ABOUT THIS EXERCISE
Given the records underneath, please repeat exactly the lines from the line with "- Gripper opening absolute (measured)" through the line with "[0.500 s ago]", passing over any picture.

STORED DATA
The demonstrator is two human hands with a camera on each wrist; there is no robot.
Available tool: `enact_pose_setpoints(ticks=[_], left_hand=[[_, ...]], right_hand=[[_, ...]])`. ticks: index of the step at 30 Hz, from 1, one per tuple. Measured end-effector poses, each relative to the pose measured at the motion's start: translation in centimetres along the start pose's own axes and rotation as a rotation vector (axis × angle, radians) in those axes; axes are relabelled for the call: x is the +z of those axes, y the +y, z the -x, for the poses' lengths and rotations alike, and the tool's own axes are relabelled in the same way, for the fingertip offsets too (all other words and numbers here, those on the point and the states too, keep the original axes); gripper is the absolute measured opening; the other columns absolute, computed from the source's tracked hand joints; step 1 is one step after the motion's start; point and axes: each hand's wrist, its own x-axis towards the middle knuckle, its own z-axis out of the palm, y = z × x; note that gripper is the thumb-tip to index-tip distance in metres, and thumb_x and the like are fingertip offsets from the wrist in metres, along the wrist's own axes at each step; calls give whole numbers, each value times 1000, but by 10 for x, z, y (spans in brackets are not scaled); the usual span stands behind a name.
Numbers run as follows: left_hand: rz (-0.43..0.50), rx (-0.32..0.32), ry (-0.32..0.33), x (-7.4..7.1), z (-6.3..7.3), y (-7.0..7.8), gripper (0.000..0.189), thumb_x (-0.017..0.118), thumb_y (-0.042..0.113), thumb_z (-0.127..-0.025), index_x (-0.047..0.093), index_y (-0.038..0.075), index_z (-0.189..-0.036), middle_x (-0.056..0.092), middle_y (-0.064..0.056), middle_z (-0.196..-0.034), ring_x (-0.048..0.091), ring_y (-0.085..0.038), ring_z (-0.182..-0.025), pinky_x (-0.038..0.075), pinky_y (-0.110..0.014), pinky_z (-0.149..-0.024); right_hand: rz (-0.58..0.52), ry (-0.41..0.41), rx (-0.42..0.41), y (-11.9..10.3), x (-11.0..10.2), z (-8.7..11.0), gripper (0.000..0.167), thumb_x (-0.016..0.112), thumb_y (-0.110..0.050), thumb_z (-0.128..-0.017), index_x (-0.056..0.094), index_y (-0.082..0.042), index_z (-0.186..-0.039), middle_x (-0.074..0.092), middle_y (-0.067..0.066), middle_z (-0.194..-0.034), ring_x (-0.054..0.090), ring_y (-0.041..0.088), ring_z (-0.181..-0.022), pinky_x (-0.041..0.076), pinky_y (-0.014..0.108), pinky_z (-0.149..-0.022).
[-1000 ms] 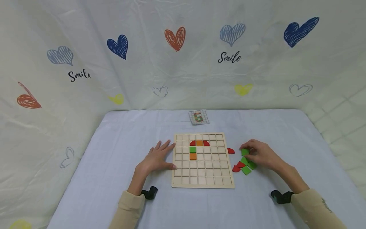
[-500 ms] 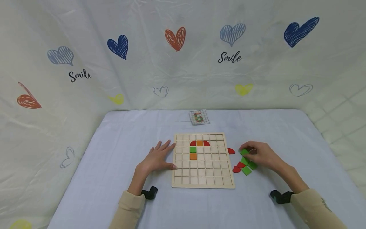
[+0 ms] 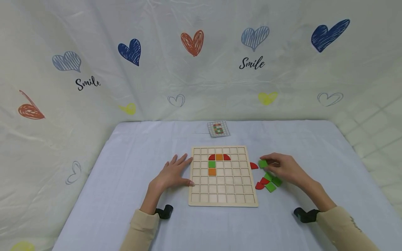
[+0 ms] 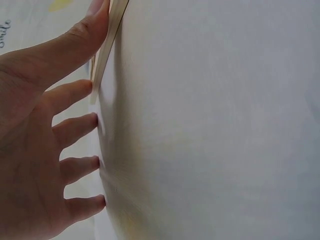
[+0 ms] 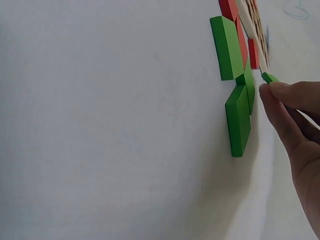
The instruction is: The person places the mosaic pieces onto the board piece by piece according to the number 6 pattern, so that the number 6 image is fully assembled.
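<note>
A wooden grid board (image 3: 221, 190) lies in the middle of the table. Set in its cells are an orange square (image 3: 219, 157) between two red quarter-round pieces, a green square (image 3: 211, 164) and another orange square (image 3: 212, 171). My left hand (image 3: 171, 175) is spread flat at the board's left side, thumb and index fingertip touching its edge. Right of the board, my right hand (image 3: 284, 168) pinches a green square tile (image 3: 262, 164) between thumb and fingers. In the right wrist view that tile (image 5: 269, 77) is mostly hidden by the fingertips.
Beside the right hand lies a loose pile of green square tiles (image 3: 270, 187) and red quarter-round pieces (image 3: 260, 185). A separate red piece (image 3: 254, 166) lies against the board's right edge. Behind the board lies a small pattern card (image 3: 218, 128). White cloth (image 3: 125, 146) covers the table.
My right hand has drawn one green tile away from the pile, up and left toward the board. The left hand and the board stay in place.
</note>
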Motion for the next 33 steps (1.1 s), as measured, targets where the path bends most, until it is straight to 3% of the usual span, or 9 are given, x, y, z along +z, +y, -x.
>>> enact_pose_setpoints(ticks=[24,33], left_hand=[[5,-2,-3,-1,1,0,100,84,50,-81,34,22,-163,22,-5,-172,8,-41,-160,14,-67,-124],[-7,-8,-7,-1,0,-1,100,84,51,-81,33,24,-163,20,-4,-172,8,-40,-160,14,-66,-125]], right_hand=[[-95,-17,-3,-26,24,-16,36,83,-15,-87,75,-5,-121,74,6,-107,69,18,-92,63,34,-83],[-146,-74,-28,-35,35,-26,35,83,-17,-88,75,-6,-120,74,6,-108,68,17,-92,61,25,-82]])
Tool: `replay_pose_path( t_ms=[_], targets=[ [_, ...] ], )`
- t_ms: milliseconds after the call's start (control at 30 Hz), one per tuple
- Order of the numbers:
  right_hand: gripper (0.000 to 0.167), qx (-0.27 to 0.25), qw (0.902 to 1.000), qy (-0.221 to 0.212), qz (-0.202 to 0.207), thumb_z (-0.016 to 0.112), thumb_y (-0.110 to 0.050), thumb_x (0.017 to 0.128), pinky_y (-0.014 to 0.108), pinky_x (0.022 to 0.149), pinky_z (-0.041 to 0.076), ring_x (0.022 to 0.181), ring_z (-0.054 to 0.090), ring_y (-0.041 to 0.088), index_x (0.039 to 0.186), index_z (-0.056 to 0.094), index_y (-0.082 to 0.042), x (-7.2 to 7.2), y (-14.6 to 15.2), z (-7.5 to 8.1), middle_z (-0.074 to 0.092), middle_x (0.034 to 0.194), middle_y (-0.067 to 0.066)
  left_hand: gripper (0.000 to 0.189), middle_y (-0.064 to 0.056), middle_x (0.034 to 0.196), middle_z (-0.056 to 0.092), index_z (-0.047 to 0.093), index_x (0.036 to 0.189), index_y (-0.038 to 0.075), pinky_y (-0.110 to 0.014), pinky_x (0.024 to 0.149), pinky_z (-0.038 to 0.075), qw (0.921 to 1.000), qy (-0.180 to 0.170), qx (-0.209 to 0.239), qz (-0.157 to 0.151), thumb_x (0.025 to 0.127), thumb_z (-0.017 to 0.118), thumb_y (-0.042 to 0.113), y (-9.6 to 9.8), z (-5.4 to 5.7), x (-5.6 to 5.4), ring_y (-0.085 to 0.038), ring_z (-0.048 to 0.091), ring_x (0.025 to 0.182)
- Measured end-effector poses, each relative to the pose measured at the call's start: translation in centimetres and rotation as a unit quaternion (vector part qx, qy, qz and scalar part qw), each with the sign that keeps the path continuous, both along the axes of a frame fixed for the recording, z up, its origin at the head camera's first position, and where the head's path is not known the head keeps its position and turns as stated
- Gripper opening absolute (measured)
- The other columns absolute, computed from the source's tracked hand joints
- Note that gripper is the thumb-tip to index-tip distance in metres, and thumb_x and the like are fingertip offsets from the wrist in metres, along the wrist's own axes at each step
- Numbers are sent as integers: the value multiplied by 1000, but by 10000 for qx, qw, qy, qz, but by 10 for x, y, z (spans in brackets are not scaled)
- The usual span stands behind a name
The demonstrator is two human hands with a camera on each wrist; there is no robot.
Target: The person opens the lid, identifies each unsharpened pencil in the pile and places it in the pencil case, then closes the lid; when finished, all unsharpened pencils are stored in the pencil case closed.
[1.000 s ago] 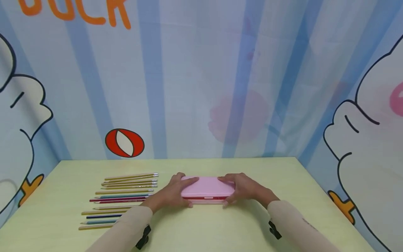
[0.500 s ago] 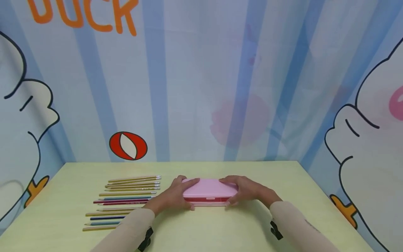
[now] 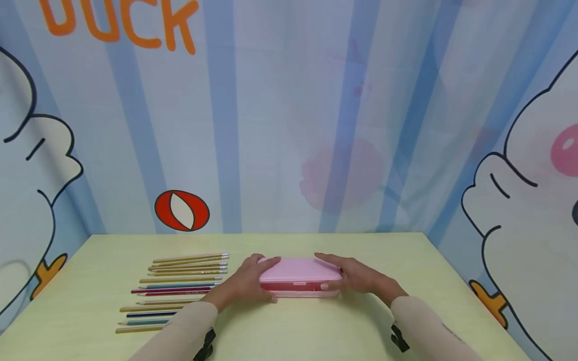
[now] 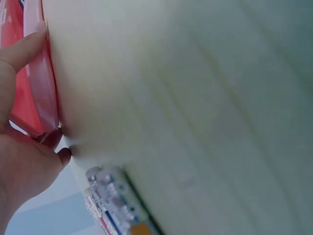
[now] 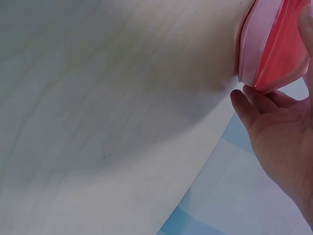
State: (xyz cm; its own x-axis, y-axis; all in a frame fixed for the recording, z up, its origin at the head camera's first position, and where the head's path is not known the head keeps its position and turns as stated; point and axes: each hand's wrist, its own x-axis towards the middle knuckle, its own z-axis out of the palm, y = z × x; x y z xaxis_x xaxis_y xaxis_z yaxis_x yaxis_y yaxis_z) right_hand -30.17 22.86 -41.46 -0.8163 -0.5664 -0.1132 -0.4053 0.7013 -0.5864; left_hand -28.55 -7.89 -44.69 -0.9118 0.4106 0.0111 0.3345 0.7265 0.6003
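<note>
A pink pencil case (image 3: 301, 271) lies on the table with its lid (image 3: 300, 266) raised a little along the near side. Red inner material shows in the gap, and the pale pink base (image 4: 41, 73) rests on the tabletop. My left hand (image 3: 246, 281) grips the left end, thumb low against the base and fingers round the far side. On the right end, my right hand (image 3: 356, 273) holds the lid, with its thumb at the gap. In the right wrist view its fingertips (image 5: 244, 105) are at the case's end. The case's contents are hidden.
Several pencils (image 3: 189, 280) lie in a loose row on the table left of the case, some covered by my left sleeve (image 3: 180, 331). Their eraser ends point towards the case. A striped cloth backdrop (image 3: 280, 125) stands behind the pale yellow table (image 3: 289, 331).
The gap between lid and base has widened, most at the right. My right thumb has moved up from the base to the gap. The left hand keeps its hold.
</note>
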Motion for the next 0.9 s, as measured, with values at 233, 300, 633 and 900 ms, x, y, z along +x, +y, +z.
replay_pose_path(
  t_ms=[233, 300, 633, 900],
  targets=[
    [79, -116, 9998, 140, -97, 69, -42, 92, 60, 113, 34, 146, 36, 39, 158, 31, -24, 3, 0, -1, 34, 161, 15, 88, -17, 142, 49, 41, 153, 24, -59, 99, 48, 9997, -133, 159, 95, 77, 84, 36, -11, 2, 1, -32, 45, 125],
    [77, -148, 9997, 163, -125, 68, -43, 93, 60, 113, 34, 145, 37, 38, 158, 30, -26, 4, 0, -1, 34, 161, 15, 89, -16, 139, 52, 40, 154, 22, -58, 99, 48, 9997, -89, 236, 72, 78, 84, 33, -13, 3, 1, -31, 45, 125],
    [75, -359, 9978, 291, -475, 58, -50, 97, 65, 108, 37, 140, 44, 42, 160, 21, -35, 2, 2, -5, 39, 157, 20, 113, -14, 126, 61, 22, 160, 21, -56, 101, 48, 9987, 118, 398, 289, 71, 91, 28, -15, 1, 0, -30, 53, 115],
    [80, -499, 9912, 380, -1169, 56, -55, 96, 60, 106, 42, 127, 59, 38, 160, 11, -39, 0, -7, -5, 49, 149, 20, 128, -19, 134, 60, 5, 162, 21, -54, 106, 45, 9972, 172, 450, 573, 69, 92, 28, -15, -2, 3, -32, 59, 119]
  ],
)
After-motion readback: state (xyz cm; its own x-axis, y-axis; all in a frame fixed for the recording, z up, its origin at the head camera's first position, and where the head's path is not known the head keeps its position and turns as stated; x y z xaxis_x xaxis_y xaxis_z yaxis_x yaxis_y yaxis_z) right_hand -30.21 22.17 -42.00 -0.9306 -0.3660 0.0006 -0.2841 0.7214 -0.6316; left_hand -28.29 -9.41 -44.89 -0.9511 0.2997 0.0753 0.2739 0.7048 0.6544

TASK RESPONSE
- Gripper opening absolute (measured)
- The other columns absolute, computed from the source's tracked hand joints
- Note that gripper is the thumb-tip to index-tip distance in metres, and thumb_x and the like are fingertip offsets from the wrist in metres, along the wrist's own axes at each step
- Numbers are sent as integers: the value multiplied by 1000, but by 10000 for qx, qw, qy, qz, but by 10 for x, y, z (spans in brackets are not scaled)
- The usual span stands behind a name
The demonstrator is two human hands with a camera on each wrist; there is no robot.
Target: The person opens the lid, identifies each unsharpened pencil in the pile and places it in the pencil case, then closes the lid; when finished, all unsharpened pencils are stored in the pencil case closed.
[1.000 s ago] 
[0.500 s ago] 

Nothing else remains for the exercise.